Upon review of the record and the objections filed by respondent, we concur that clear and convincing evidence establishes his violation of DR 9 — 102(B)(4). Respondent learned of Brooks’s failure to return Thomas’s overpayment of $13,956 in 1991 and is accountable pursuant to Gov.Bar R. III(3)(B) and (C).2

However, we do not consider respondent’s failure to admit or apologize for his wrongdoing a sufficient basis in this case for the board’s enhancement of the sanction recommended by the panel. Accordingly, we decline to impose the one-year actual suspension period recommended by the board and adopt the panel’s recommendation. We order that respondent receive a one-year suspension from the practice of law in Ohio, but that imposition of this sanction be suspended, provided that proof of full restitution, including interest at the judgment rate, is filed within ninety days of our judgment.3 Costs taxed to respondent.

Judgment accordingly.

Douglas, Brogan, Resnick, F.E. Sweeney and Pfeifer, JJ., concur. Moyer, C.J., and Cook, J., dissent. James A. Brogan, J., of the Second Appellate District, sitting for Wright, J.
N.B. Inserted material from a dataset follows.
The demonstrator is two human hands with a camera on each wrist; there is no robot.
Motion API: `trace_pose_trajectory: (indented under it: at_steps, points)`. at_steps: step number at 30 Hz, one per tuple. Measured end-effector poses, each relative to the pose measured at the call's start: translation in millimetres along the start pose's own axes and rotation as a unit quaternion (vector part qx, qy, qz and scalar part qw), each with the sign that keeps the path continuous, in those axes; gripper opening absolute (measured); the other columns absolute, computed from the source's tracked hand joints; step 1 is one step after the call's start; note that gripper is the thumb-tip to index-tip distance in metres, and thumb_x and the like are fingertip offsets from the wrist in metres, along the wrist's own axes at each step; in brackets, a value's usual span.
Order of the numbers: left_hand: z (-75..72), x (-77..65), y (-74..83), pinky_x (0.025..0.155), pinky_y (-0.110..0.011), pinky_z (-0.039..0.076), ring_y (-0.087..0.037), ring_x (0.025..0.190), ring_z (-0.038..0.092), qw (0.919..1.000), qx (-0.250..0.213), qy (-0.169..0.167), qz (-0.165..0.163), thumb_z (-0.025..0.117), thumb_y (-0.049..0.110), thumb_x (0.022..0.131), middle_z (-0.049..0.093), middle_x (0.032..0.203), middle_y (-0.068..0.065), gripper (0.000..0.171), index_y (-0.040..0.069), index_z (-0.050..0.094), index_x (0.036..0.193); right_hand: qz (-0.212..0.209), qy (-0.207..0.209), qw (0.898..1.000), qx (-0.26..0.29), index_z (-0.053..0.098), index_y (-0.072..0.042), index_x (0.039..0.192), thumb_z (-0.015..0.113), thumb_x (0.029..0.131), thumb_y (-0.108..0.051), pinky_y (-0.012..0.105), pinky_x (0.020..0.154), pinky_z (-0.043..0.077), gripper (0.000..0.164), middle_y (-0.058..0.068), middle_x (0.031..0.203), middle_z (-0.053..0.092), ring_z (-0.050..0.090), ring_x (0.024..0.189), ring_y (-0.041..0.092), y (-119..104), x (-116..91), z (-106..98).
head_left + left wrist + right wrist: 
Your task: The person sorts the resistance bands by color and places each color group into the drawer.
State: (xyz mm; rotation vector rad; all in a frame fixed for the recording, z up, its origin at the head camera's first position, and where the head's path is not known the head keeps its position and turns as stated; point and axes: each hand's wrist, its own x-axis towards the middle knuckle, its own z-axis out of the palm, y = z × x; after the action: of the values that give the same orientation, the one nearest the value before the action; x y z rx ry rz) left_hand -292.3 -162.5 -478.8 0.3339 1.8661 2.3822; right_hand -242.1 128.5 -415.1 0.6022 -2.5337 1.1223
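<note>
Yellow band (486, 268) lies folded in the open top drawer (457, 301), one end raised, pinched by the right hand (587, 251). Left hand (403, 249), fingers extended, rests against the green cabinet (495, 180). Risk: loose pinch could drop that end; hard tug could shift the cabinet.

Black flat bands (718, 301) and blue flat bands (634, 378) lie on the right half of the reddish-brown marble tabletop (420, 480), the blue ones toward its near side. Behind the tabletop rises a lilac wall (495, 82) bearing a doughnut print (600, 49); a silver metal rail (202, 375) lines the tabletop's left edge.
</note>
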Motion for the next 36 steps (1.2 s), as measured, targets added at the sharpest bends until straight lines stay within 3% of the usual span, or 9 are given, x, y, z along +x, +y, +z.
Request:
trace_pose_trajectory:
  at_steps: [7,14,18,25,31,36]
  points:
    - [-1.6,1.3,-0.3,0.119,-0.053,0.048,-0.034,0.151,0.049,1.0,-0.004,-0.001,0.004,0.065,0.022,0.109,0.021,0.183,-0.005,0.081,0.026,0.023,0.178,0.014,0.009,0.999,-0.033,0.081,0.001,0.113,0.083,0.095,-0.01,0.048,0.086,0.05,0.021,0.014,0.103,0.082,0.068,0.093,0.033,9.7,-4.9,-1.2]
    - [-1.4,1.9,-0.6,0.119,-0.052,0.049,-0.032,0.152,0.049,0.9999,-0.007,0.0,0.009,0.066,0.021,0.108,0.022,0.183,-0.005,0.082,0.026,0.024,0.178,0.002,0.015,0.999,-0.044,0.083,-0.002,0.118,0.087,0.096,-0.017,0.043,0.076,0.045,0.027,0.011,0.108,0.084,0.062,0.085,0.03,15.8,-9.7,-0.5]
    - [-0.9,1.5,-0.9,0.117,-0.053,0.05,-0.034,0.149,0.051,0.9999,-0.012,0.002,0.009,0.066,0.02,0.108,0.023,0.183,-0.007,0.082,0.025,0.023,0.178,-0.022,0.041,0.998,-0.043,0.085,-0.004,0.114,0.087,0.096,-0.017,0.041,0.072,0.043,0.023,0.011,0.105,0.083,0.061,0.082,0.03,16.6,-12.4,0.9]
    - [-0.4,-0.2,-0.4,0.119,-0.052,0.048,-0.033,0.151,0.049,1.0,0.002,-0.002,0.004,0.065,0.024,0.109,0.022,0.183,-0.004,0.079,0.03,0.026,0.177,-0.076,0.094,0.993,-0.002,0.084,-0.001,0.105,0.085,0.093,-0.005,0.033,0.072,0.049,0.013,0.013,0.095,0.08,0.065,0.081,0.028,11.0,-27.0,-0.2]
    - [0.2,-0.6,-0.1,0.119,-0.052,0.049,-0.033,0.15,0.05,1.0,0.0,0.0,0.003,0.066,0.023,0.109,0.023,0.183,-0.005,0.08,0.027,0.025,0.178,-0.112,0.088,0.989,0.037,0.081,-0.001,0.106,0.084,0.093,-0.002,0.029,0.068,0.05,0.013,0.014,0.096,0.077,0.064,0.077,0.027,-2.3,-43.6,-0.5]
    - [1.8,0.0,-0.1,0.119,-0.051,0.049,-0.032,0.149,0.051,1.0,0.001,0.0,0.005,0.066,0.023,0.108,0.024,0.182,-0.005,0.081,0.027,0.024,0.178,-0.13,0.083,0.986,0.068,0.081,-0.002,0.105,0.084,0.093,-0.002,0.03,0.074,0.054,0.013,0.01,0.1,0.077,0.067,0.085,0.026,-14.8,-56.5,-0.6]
. Under Gov.Bar R. III(3)(B) and (C), the shareholders, directors, and officers of a legal professional association may be held professionally responsible for known misconduct by the association’s employees or agents. ■

. In his supplemental pleading regarding the payment of full restitution, respondent assures us that he has already completely repaid Thomas. Relator does not dispute this representation; however, Thomas was owed $3,906 as of the panel hearing and, since then, respondent has offered proof only for his payment of $906 to Thomas.